### ACTIVITY
Write out the data exactly from its first line onward, ending with the line in which "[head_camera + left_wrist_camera" appears.
....................
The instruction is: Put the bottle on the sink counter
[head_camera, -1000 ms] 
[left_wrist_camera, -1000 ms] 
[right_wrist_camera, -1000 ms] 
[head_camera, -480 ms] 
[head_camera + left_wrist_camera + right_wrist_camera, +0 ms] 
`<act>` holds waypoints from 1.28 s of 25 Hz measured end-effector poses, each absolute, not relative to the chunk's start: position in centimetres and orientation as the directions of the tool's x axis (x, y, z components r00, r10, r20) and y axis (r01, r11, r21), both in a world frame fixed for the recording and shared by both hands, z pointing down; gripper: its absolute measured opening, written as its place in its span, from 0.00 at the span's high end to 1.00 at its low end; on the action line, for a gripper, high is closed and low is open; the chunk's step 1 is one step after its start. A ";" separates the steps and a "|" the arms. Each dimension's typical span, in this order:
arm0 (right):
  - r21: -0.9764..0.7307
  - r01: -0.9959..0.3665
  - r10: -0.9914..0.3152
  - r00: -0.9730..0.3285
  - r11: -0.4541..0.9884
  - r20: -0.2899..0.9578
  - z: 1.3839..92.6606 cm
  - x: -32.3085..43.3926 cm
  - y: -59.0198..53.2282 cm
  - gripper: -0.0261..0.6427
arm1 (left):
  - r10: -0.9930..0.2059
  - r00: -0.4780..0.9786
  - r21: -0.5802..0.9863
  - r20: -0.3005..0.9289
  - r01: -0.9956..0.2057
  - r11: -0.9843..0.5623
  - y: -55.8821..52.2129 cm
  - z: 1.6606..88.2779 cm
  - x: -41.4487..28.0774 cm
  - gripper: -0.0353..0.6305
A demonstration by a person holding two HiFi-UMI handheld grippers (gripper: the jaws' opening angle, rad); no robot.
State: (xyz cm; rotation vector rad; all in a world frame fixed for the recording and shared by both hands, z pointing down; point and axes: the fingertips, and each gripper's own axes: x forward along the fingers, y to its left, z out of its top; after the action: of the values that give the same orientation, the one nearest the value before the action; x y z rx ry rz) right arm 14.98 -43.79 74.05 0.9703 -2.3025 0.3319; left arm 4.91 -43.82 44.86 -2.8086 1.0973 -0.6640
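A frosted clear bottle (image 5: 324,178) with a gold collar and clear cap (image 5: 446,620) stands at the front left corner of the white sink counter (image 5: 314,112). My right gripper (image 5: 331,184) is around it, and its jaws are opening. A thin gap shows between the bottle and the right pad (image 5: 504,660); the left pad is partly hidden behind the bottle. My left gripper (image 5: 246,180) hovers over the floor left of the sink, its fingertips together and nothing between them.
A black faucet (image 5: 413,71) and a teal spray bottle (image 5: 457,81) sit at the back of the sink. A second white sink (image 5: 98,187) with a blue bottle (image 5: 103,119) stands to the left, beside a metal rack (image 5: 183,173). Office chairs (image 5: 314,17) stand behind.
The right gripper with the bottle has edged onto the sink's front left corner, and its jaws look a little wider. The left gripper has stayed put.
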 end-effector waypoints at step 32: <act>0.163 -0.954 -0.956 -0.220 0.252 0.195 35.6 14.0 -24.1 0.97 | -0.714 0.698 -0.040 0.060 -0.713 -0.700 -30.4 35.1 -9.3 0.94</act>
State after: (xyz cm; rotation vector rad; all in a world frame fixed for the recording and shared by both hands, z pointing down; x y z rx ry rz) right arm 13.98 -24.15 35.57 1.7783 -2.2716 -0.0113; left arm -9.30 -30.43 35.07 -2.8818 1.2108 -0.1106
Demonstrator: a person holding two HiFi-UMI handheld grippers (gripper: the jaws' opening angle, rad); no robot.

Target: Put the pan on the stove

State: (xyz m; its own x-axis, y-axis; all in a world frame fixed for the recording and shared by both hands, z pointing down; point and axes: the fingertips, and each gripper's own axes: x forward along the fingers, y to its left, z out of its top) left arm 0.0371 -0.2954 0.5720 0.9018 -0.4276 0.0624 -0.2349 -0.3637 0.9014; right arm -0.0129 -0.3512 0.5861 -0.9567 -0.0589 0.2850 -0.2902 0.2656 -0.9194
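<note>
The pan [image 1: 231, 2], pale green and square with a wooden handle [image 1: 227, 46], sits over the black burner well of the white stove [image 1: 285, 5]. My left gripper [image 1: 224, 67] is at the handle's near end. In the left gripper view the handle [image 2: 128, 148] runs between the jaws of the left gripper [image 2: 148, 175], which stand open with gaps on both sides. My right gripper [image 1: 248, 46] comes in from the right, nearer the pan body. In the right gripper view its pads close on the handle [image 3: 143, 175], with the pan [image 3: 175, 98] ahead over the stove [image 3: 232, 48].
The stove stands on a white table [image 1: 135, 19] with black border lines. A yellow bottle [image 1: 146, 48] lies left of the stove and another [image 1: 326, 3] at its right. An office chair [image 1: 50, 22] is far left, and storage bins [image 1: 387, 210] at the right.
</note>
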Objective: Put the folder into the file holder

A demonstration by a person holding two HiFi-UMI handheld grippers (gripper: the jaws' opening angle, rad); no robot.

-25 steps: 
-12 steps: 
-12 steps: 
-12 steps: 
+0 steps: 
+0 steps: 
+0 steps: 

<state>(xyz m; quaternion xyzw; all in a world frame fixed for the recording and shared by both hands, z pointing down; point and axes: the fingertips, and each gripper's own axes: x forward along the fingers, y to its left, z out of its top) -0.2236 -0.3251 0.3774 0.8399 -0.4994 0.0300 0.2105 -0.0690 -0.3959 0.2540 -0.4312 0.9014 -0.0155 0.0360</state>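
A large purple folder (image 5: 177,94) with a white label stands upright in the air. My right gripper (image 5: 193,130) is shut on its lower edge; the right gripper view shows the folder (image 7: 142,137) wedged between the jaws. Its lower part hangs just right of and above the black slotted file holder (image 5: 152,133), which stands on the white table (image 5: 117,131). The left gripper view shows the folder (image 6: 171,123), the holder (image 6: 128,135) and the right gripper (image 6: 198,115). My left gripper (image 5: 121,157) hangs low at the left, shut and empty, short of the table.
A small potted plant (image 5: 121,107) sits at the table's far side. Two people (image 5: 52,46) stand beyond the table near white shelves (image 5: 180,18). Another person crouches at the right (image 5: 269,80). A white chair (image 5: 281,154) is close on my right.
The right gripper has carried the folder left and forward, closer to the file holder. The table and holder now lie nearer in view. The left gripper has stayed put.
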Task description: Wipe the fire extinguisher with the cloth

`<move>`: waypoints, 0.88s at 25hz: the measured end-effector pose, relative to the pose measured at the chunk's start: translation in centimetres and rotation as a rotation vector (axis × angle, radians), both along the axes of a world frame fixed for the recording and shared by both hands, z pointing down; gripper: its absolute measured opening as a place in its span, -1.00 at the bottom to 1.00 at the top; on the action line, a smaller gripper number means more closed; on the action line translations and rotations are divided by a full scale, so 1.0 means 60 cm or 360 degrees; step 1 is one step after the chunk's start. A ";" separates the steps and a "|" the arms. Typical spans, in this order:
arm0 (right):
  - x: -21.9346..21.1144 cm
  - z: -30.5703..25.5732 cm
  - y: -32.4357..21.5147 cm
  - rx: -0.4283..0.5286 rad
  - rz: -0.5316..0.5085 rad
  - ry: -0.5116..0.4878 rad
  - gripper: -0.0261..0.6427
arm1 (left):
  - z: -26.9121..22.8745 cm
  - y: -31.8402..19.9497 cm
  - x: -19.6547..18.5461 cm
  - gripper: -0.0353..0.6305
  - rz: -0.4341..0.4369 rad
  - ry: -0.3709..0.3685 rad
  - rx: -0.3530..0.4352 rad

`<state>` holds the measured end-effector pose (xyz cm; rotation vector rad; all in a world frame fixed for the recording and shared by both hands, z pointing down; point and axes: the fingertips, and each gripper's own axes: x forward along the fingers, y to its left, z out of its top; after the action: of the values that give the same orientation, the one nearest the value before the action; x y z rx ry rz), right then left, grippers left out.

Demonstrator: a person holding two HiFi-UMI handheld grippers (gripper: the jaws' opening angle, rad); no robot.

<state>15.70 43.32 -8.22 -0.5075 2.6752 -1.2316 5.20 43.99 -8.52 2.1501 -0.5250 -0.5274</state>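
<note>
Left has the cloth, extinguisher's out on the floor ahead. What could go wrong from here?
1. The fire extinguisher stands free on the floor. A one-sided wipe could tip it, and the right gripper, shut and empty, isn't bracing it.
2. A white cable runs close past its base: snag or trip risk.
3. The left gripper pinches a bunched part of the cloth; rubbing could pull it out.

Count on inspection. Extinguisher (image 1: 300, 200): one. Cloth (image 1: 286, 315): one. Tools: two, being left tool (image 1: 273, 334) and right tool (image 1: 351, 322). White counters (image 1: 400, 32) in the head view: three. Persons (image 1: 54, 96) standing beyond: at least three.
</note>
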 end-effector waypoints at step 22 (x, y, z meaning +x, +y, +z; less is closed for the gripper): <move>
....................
### YOUR RESPONSE
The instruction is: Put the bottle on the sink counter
[head_camera, -1000 ms] 
[left_wrist_camera, -1000 ms] 
[right_wrist_camera, -1000 ms] 
[head_camera, -480 ms] 
[head_camera + left_wrist_camera + right_wrist_camera, +0 ms] 

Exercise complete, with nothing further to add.